## Exercise
Would you restate all the data that follows, word for word?

------ Dataset content ------

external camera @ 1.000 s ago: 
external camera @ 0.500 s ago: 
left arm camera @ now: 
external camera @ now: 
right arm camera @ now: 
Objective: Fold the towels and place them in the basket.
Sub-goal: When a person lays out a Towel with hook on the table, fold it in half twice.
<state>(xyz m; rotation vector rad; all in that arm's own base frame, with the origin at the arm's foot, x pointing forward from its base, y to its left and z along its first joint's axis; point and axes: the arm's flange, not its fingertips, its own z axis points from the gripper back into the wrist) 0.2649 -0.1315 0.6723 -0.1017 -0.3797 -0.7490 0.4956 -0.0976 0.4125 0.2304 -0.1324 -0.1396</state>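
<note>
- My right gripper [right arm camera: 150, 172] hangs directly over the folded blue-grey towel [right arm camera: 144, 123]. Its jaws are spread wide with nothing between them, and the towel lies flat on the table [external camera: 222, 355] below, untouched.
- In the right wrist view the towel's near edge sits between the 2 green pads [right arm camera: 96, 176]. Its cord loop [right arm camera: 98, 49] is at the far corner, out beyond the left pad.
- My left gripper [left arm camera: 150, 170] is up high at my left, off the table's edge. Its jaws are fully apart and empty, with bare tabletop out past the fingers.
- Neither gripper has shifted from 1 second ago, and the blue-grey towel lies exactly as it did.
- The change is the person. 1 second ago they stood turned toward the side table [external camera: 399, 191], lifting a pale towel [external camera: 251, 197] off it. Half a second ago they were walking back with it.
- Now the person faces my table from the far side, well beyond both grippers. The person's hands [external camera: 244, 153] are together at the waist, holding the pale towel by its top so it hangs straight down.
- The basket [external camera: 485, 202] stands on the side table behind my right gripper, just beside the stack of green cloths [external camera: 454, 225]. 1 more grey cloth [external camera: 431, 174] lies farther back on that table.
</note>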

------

## Task response
external camera @ 1.000 s ago: 
external camera @ 0.500 s ago: 
left arm camera @ now: 
external camera @ now: 
right arm camera @ now: 
Objective: Fold the towels and place them in the basket.
Sub-goal: When a person lays out a Towel with hook on the table, fold it in half twice.
<state>(xyz m; rotation vector rad; all in that arm's own base frame, with the origin at the arm's foot, x pointing forward from its base, y to its left and z along its first joint's axis; point and axes: the arm's flange, not its fingertips, its own z axis points from the gripper back into the wrist) 0.2649 -0.1315 0.6723 -0.1017 -0.3797 -0.7490 0.4956 -0.0976 0.4125 0.2304 -0.1324 -0.1396</state>
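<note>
- My right gripper [right arm camera: 150, 172] hangs directly over the folded blue-grey towel [right arm camera: 144, 123]. Its jaws are spread wide with nothing between them, and the towel lies flat on the table [external camera: 222, 355] below, untouched.
- In the right wrist view the towel's near edge sits between the 2 green pads [right arm camera: 96, 176]. Its cord loop [right arm camera: 98, 49] is at the far corner, out beyond the left pad.
- My left gripper [left arm camera: 150, 170] is up high at my left, off the table's edge. Its jaws are fully apart and empty, with bare tabletop out past the fingers.
- Neither gripper has shifted from 1 second ago, and the blue-grey towel lies exactly as it did.
- The change is the person. 1 second ago they stood turned toward the side table [external camera: 399, 191], lifting a pale towel [external camera: 251, 197] off it. Half a second ago they were walking back with it.
- Now the person faces my table from the far side, well beyond both grippers. The person's hands [external camera: 244, 153] are together at the waist, holding the pale towel by its top so it hangs straight down.
- The basket [external camera: 485, 202] stands on the side table behind my right gripper, just beside the stack of green cloths [external camera: 454, 225]. 1 more grey cloth [external camera: 431, 174] lies farther back on that table.
</note>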

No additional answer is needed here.